▶ [WORK ORDER]: Some of the lines below need repeating. Reproduce exactly those between the lines holding "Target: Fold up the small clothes" and "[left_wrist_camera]", inclusive.

▶ [THE RECORDS]:
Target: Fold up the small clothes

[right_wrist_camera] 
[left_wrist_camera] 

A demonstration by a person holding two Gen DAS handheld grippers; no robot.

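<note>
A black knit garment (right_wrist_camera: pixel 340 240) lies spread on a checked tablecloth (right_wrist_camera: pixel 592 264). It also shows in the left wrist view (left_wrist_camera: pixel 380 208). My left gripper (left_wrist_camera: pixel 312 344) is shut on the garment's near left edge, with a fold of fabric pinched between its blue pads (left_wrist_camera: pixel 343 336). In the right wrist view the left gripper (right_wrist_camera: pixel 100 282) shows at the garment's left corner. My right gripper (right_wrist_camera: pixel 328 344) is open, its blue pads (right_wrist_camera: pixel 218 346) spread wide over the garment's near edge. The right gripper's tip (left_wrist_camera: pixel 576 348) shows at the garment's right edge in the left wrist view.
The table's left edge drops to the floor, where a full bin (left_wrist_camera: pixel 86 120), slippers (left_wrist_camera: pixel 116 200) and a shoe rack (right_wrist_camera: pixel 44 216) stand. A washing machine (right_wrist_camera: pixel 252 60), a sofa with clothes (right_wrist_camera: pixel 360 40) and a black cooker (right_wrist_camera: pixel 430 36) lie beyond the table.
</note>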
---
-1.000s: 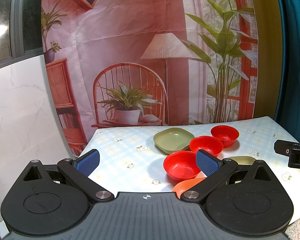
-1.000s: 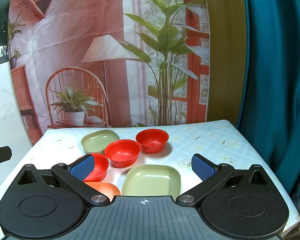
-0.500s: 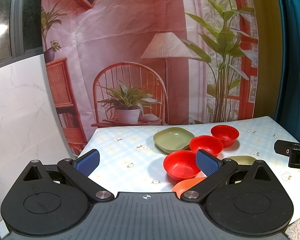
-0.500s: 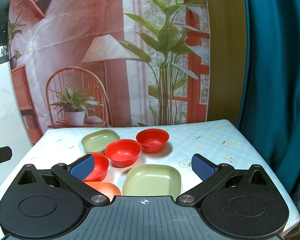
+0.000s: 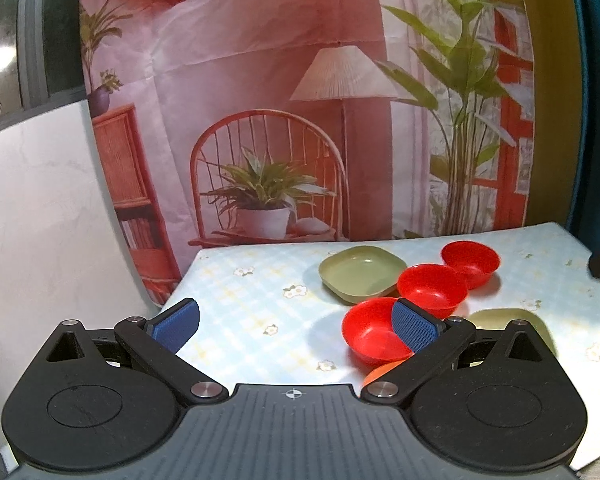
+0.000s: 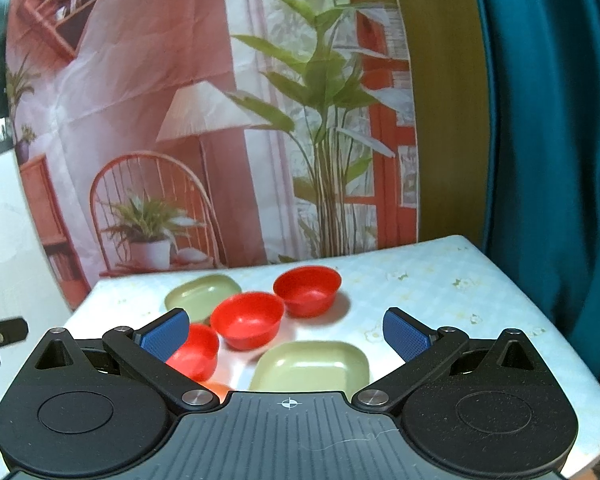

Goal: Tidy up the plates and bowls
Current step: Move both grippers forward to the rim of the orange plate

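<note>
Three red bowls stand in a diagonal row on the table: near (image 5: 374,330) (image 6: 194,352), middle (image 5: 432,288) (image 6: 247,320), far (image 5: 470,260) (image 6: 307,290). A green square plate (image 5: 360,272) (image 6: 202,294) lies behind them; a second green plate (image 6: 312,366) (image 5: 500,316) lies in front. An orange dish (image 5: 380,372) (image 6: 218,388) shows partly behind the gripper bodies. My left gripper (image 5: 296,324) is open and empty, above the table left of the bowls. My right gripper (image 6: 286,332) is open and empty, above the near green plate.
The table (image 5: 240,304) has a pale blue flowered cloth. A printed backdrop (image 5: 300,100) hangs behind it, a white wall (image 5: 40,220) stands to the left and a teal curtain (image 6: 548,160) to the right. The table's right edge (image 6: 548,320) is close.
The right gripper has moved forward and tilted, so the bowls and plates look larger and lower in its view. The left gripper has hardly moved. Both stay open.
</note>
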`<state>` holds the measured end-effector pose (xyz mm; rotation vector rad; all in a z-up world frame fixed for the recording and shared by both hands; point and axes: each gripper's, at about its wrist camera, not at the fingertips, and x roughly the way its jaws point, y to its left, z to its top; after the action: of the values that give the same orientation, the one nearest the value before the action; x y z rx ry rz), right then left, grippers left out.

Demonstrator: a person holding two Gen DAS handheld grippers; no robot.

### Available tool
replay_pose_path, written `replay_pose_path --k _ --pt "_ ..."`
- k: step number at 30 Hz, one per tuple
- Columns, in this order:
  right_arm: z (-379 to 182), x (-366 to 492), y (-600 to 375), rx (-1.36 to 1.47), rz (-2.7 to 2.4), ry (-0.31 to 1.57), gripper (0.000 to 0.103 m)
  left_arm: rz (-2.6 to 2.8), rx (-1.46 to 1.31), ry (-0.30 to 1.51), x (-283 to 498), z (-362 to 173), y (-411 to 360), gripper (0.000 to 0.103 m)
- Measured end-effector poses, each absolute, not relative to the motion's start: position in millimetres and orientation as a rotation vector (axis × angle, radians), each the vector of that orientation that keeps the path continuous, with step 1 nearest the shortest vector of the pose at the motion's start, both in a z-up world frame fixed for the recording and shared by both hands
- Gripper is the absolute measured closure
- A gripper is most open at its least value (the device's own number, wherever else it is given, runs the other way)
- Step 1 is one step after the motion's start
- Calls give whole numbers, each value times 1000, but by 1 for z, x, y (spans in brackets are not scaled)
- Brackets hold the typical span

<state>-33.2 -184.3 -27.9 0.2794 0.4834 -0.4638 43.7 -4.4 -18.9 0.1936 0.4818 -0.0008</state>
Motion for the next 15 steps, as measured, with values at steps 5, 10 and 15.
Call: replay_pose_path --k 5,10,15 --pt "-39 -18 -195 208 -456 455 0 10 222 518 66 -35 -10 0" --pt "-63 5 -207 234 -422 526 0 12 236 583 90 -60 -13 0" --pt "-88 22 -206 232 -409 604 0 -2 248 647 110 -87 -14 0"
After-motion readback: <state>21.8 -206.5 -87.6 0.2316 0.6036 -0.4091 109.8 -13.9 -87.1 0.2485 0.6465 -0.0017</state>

▶ [EXERCISE RESULT]:
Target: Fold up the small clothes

[right_wrist_camera] 
[left_wrist_camera] 

The answer contains nothing more.